### EXERCISE DIRECTIONS
From the first line of the data down to the line bearing "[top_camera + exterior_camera", output every line exactly and include no pictures.

#### RAW DATA ####

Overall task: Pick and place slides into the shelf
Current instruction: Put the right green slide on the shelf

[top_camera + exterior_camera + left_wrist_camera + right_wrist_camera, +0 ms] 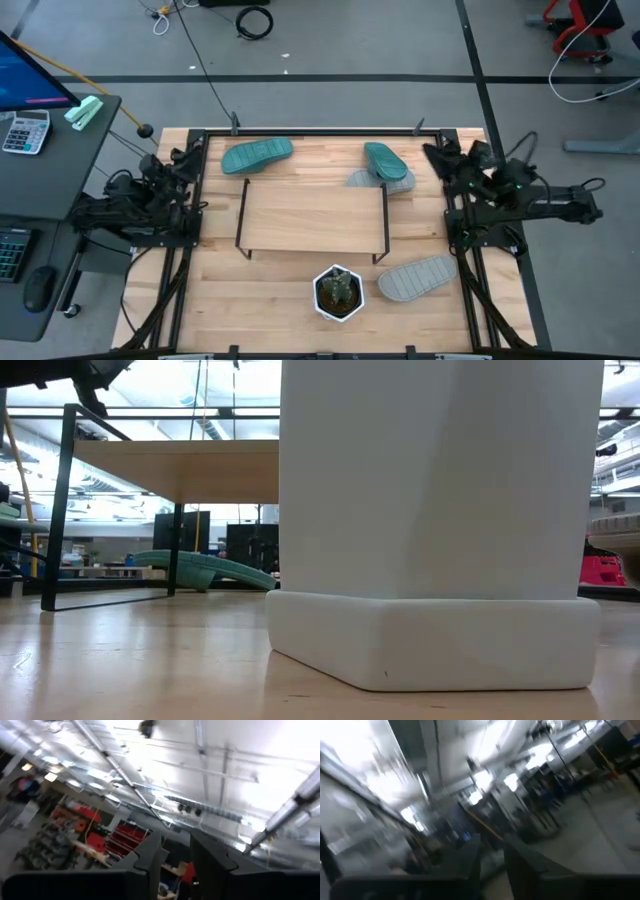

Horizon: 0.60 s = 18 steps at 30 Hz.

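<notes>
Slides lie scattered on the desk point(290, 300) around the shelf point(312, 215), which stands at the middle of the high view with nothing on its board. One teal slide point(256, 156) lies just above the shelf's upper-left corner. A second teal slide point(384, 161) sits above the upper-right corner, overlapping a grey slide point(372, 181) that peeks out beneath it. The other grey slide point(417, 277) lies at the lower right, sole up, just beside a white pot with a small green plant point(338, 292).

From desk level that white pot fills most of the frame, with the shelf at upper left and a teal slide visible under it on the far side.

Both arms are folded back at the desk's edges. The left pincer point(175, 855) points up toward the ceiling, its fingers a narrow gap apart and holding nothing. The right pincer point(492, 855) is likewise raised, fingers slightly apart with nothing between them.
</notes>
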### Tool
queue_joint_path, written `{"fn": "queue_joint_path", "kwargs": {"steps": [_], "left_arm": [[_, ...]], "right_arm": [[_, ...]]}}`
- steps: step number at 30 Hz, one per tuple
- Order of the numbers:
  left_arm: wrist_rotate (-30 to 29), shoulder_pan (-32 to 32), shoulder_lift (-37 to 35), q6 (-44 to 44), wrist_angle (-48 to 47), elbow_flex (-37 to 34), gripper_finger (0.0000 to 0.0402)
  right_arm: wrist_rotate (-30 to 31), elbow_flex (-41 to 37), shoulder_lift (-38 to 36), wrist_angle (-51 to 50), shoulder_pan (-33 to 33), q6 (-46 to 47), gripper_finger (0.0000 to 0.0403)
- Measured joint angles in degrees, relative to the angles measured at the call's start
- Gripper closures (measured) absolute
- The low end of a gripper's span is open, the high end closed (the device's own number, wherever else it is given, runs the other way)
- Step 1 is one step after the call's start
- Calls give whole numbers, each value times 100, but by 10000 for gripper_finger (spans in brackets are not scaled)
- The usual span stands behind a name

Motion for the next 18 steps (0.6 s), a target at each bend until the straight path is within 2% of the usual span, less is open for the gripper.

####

### SOLVED EXERCISE
Overall task: Pick and place slides into the shelf
Current instruction: Put the right green slide on the shelf

[top_camera + exterior_camera + left_wrist_camera + right_wrist_camera, +0 ms] 

That completes the answer.